One of the birds I always count on in this area is Carolina Wren. Even on the coldest of January days, when this bird starts singing you feel like spring isn't really all that far off.
Robins were everywhere......
And there was a small group of Swamp Sparrows working the marsh out at the end of Dogwood Road on West Island. We searched this area, in vain, for Snowy Owl.
There was a good group of birds working a thicket on Grandview Avenue (off Sconticut Neck Rd.) and several Carolina Wren and Cardinals kept flashing through the bushes. Unfortunately I was shooting this bird when Mark caught sight of a Yellow-breasted Chat and we worked to get the bird back out...but to no avail. There were tons of White-throats (none of which I could photograph!) and some Golden-crowned Kinglets working the same thicket.
And several Mockingbirds as well.
At the end of the causeway going out to West Island is a landing -- Hoppy's Landing -- which always provides great comparisons of the common gulls.

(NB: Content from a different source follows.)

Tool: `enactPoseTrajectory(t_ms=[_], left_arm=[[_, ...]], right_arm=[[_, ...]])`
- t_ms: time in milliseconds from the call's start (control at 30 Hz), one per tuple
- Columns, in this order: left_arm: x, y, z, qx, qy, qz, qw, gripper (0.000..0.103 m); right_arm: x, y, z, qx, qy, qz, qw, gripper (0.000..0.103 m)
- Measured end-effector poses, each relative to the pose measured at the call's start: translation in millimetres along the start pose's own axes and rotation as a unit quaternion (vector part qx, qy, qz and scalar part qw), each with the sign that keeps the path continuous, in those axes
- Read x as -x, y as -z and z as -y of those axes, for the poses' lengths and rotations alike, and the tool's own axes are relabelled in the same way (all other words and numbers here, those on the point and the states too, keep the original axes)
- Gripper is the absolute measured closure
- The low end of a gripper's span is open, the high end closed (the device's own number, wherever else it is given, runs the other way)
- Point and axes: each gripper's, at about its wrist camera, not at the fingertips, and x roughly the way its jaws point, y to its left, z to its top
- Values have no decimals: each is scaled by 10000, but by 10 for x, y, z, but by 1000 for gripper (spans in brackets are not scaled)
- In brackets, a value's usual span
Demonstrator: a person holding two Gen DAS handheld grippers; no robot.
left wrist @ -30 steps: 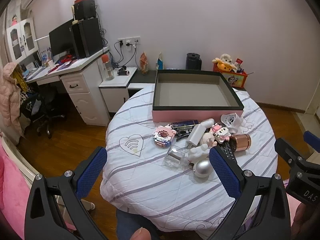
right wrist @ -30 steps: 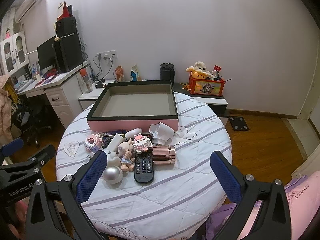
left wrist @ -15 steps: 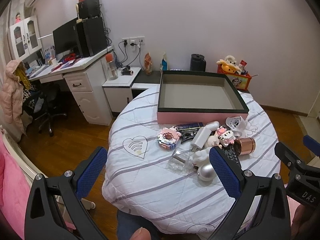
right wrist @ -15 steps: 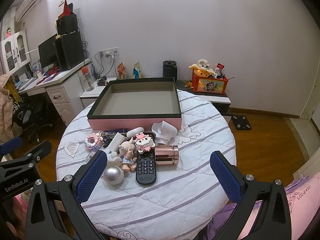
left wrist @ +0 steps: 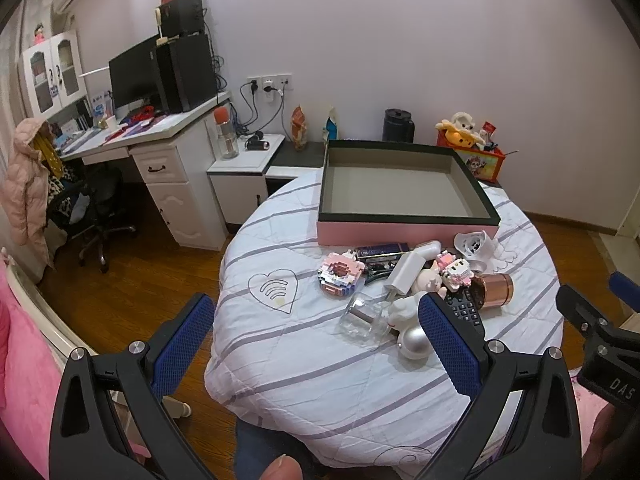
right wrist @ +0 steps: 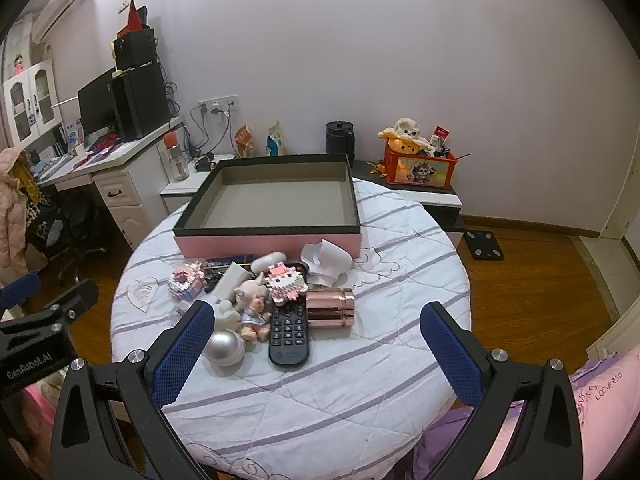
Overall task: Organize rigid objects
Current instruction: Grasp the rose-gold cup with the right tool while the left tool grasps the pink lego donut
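Bedroom setting: round table (right wrist: pixel 360 392) under a white quilted cover with grey stripes, desk and monitor off to one side, wooden floor around. At the far side of the table sits a shallow pink box (right wrist: pixel 268 242) with a dark rim, open-topped and with nothing in it, so it reads as the intended destination. The rigid objects lie in one tight cluster on the cloth just in front of the box's near wall: black remote (right wrist: pixel 289 332), rose-gold cylinder (right wrist: pixel 330 307) on its side touching the remote's edge, silver ball (right wrist: pixel 224 347), small pig figurine (right wrist: pixel 254 308), pink brick figure (right wrist: pixel 286 282), pink brick donut (left wrist: pixel 340 274), clear glass block (left wrist: pixel 362 316), white charger (left wrist: pixel 404 274). Several overlap or lean on each other, so outer pieces look easiest to lift first. Left gripper (left wrist: pixel 316 338) is held back from the table edge, jaws spread wide, holding nothing; right gripper (right wrist: pixel 316 340) likewise, jaws wide apart and unloaded, framing the remote and cylinder. Judgement: sorting not yet begun; both tools positioned to survey the pile before a first pick.
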Motion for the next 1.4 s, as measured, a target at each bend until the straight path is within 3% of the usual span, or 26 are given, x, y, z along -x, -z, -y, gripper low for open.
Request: enactPoseTrajectory(t_ms=[367, 867, 1167, 1400], left_arm=[[-538, 231, 52, -76, 100, -435, 9990, 0], [-1350, 139, 40, -109, 31, -815, 9966, 0], [-1926, 24, 26, -224, 17, -1069, 9940, 0], [-2248, -13, -68, 75, 699, -1371, 9881, 0]], right_arm=[[-553, 192, 303, -220, 31, -593, 9980, 0], [-1503, 185, 300, -115, -170, -1152, 9931, 1], [-1838, 179, 324, -191, -634, -1323, 9890, 26], [-1871, 143, 318, -79, -870, -1319, 9874, 41]])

Mainly because it is used as a clam dump or something. And, boy, are you lucky that my camera doesn't shoot in smell-a-vision!
At the beach at West Island (which was very quiet) I got this nice comparison of Ring-billed and Herring Gull.
On the way home we stopped at the Swansea Town Beach (at Ocean Grove) to see what ducks might have put in already. There were large numbers of Brant (more than 500) and there were also two hunters right off the marsh.....so everyone was a little nervous.
A few rifle shots in the air, and the Brant took off....
obviously feeling safer (which I'm not sure why) heading off to the broader open waters of Buzzard's Bay.
So we ended a great day birding, much like it began....with lots of geese in the sky.
Enjoy!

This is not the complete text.